A federal jury in Waco, Texas, ruled today that Intel must pay $2.18 billion in damages to VLSI, a semiconductor design firm, for violating two of its patents. Damages for one patent violation weigh in at $1.5 billion, while the other totals $675 million. The broader case is still ongoing, though, as VLSI has sued Intel in several states, spanning California, Delaware, and Texas, for damages associated with six other alleged patent violations.
Intel’s most recent 10K filing lists the VLSI lawsuits as ongoing litigation, noting that VLSI seeks a total of $7.1 billion in damages from all eight alleged violations, along with future royalties, attorney’s fees, costs, and interest. Intel predicts that totals up to $11 billion, collectively.
Intel commented on today’s ruling, saying to Tom’s Hardware, “Intel strongly disagrees with today’s jury verdict. We intend to appeal and are confident that we will prevail.”

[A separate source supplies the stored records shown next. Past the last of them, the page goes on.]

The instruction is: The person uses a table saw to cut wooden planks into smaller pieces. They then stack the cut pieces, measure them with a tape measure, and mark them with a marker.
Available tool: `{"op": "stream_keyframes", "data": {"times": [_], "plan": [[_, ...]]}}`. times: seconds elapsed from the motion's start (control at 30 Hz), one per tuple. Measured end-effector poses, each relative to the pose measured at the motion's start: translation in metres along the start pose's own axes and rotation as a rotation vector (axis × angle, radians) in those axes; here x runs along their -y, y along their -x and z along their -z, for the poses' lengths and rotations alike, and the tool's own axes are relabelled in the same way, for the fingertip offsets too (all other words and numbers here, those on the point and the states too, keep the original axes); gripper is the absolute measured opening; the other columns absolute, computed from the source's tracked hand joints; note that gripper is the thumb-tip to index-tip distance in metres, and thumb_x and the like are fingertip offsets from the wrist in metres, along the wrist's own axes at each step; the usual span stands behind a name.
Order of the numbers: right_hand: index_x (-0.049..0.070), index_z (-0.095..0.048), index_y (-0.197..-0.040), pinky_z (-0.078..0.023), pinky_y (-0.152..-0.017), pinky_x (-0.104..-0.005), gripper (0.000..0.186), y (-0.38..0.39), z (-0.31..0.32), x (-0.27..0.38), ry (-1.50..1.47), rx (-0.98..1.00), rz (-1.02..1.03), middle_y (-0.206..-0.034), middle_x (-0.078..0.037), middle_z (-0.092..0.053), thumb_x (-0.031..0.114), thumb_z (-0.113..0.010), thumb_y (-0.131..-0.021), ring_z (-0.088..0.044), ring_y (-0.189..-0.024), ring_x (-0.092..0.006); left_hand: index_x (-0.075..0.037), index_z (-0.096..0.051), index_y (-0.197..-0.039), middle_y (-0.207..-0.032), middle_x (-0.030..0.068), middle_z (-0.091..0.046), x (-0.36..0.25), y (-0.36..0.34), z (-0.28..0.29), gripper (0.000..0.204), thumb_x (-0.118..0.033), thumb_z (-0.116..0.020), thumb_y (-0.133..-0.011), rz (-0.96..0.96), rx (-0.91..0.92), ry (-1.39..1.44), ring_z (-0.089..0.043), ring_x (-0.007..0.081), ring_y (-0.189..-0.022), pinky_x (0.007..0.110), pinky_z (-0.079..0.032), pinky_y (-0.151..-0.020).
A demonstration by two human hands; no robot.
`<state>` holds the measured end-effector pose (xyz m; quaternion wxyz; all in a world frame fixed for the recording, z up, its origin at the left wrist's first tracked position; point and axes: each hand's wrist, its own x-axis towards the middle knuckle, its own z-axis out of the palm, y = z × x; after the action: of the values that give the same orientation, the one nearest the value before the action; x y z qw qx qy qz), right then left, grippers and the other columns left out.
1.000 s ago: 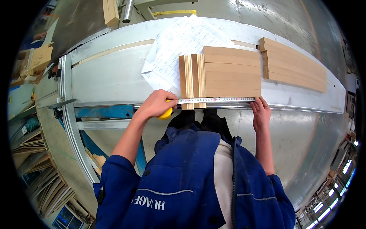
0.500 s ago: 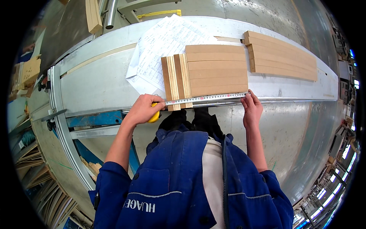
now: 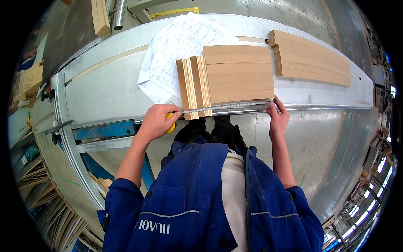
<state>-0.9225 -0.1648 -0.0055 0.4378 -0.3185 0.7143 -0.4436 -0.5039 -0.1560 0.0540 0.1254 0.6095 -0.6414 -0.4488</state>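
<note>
My left hand (image 3: 158, 120) is closed round a yellow tape measure (image 3: 171, 124), most of its case hidden by the fingers. Its pale blade (image 3: 235, 105) stretches to the right along the near edge of a row of brown boards (image 3: 239, 73). At the blade's far end, my right hand (image 3: 277, 116) pinches the tip beside the boards' right corner. Two layered wooden strips (image 3: 187, 90) with striped plywood edges lie at the boards' left side, and the blade crosses their near ends.
Sheets of paper with drawings (image 3: 168, 63) lie partly beneath the wood on a long pale machine table (image 3: 105, 80). More brown strips (image 3: 312, 59) rest at the right. A metal rail (image 3: 66, 138) borders the left, with stacked offcuts (image 3: 63, 227) on the floor beyond.
The tape's blade looks turned or tilted a little, its markings now fainter. Both hands keep nearly the same places, and the whole view has shifted slightly.
</note>
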Motion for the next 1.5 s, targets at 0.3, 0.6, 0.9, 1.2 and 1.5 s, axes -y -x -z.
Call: {"op": "stream_keyframes", "data": {"times": [0.3, 0.6, 0.9, 1.2, 1.5], "plan": [[-0.003, -0.065, -0.139, -0.057, -0.08, -0.0266, 0.04, -0.006, -0.003, -0.001, 0.15, -0.004, 0.027, -0.117, -0.012, -0.074, 0.009, -0.069, -0.102, -0.068, -0.09, -0.0111, -0.003, -0.079, -0.104, -0.095, 0.018, -0.077, 0.001, -0.001, -0.001, 0.027, -0.025, -0.068, -0.095, 0.021, 0.005, 0.019, -0.073, 0.0376, -0.088, 0.042, -0.057, -0.081], [-0.002, -0.064, -0.14, -0.057, -0.09, -0.031, 0.042, -0.027, 0.016, -0.004, 0.286, 0.115, 0.232, -0.123, -0.012, -0.075, 0.01, -0.071, -0.101, -0.07, -0.1, -0.0131, -0.002, -0.078, -0.103, -0.09, 0.0183, -0.076, 0.006, -0.01, 0.006, 0.029, -0.027, -0.067, -0.095, 0.043, 0.062, 0.052, -0.072, 0.0372, -0.083, 0.041, -0.055, -0.079], [0.014, -0.065, -0.142, -0.051, -0.102, -0.0437, 0.048, -0.023, 0.015, 0.038, 0.996, 0.228, 0.85, -0.136, -0.011, -0.068, 0.006, -0.07, -0.096, -0.064, -0.122, -0.0341, -0.001, -0.077, -0.098, -0.085, 0.0147, -0.076, 0.01, -0.014, 0.008, 0.028, -0.026, -0.066, -0.095, 0.088, 0.155, 0.081, -0.071, 0.0308, -0.077, 0.038, -0.054, -0.077], [0.017, -0.064, -0.145, -0.046, -0.109, -0.043, 0.057, -0.029, 0.015, 0.042, 1.116, 0.353, 0.868, -0.146, -0.012, -0.062, 0.001, -0.069, -0.09, -0.059, -0.132, -0.0324, 0.001, -0.071, -0.102, -0.087, 0.0094, -0.078, 0.014, -0.029, 0.016, 0.024, -0.021, -0.06, -0.1, 0.217, 0.357, 0.235, -0.071, 0.0166, -0.084, 0.032, -0.053, -0.084], [0.012, -0.061, -0.148, -0.047, -0.115, -0.043, 0.067, -0.025, 0.011, 0.034, 0.926, 0.372, 0.713, -0.152, -0.019, -0.055, -0.013, -0.06, -0.085, -0.055, -0.139, -0.0376, 0.0, -0.066, -0.109, -0.09, 0.0103, -0.079, 0.02, -0.038, 0.019, 0.022, -0.02, -0.06, -0.101, 0.206, 0.48, 0.292, -0.07, 0.0148, -0.088, 0.033, -0.052, -0.087]]}}
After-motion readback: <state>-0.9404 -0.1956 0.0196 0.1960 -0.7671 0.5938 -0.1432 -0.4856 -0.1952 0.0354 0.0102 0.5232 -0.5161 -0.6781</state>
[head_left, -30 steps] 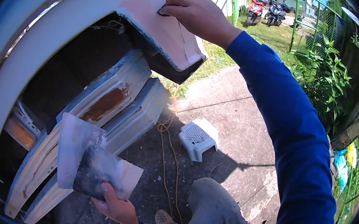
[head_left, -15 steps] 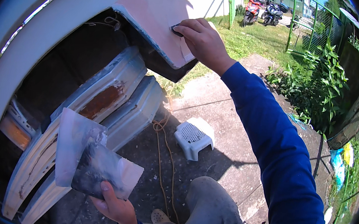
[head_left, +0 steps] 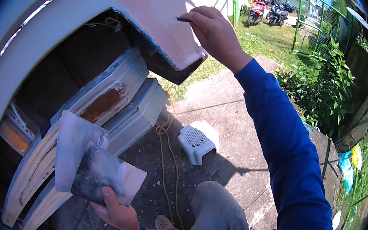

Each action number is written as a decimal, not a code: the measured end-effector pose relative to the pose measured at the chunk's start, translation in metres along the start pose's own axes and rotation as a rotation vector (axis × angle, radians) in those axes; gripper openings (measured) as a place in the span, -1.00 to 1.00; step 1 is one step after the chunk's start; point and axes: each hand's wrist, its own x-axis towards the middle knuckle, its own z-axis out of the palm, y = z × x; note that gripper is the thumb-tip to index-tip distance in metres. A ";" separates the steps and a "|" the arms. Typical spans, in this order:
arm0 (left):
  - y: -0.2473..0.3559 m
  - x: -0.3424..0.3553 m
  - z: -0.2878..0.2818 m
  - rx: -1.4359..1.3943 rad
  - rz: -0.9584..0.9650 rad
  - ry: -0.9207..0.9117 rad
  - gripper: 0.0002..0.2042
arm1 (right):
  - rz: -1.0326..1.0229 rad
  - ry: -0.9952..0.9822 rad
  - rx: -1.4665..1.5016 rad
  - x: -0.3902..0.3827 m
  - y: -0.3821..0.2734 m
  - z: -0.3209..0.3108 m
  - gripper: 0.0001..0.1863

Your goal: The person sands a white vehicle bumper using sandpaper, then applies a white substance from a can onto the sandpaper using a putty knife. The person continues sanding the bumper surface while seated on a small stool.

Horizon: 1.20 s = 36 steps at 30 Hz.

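Note:
My left hand [head_left: 115, 213] grips a dark flat board [head_left: 86, 174] smeared with pale pinkish putty, its thumb pressed on the lower edge. Pale putty spreads over the board's left and right ends. My right hand [head_left: 219, 35] pinches a small dark, thin spreader [head_left: 183, 19] between thumb and fingers. That spreader is over a white vehicle body panel [head_left: 156, 11] coated with pale pink filler; whether it touches the surface I cannot tell. Below the panel's chipped bluish edge is a dark opening.
Curved metal parts with rust patches [head_left: 104, 104] are inside the opening on the left. A white plastic stool [head_left: 198, 139] stands on the concrete, beside a tan rope [head_left: 164, 158]. Leafy plants [head_left: 321, 84] grow at right; motorcycles [head_left: 279, 12] are parked far back.
My right hand has moved up and slightly right with the spreader, which now looks flatter and thinner. The left hand and board have hardly moved.

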 end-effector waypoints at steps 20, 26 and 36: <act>-0.001 -0.008 0.010 -0.052 -0.030 -0.004 -0.50 | 0.063 -0.293 0.174 -0.084 -0.031 0.013 -0.74; -0.002 -0.003 0.010 -0.107 -0.037 -0.081 -0.54 | 0.154 -0.398 0.229 -0.107 -0.086 -0.036 -0.74; -0.006 -0.008 0.032 -0.069 0.008 -0.165 -0.55 | 0.013 -0.229 0.520 -0.094 -0.221 -0.081 -0.61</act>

According to the Waco Tribune-Herald, one patent pertains to saving computer power, while another pertains to increasing the speed of the processor. We tracked down the patents, with the ‘759 patent‘ relating to clock speed management, while the ‘373 patent‘ describes a method to reduce the memory’s minimum operating voltage.
VLSI originally purchased the patents in question from NXP Semiconductors, which will also get an unspecified portion of the awards. However, the patents originated with Freescale Semiconductor Inc. and SigmaTel Inc., both of which were purchased by NXP Semiconductors.
Intel has denied that it violated the patents, and along with Apple, has previously filed an antitrust lawsuit against VLSI’s parent company, Fortress, claiming the company had unlawfully aggregated patents.
Intel’s lawyers said in the closing arguments that VLSI has no products and that its only source of revenue is from the lawsuits, obviously implying the company is merely a patent troll.
To keep things in perspective, while the $2.2 billion in damages is obviously high, Intel raked in $77.9 billion in revenue during 2020, so it’s a manageable sum. However, it is significantly higher than the $1.2 billion fine Intel was slapped with for antitrust behavior against AMD a decade ago, and the company still disputes that fine in court today.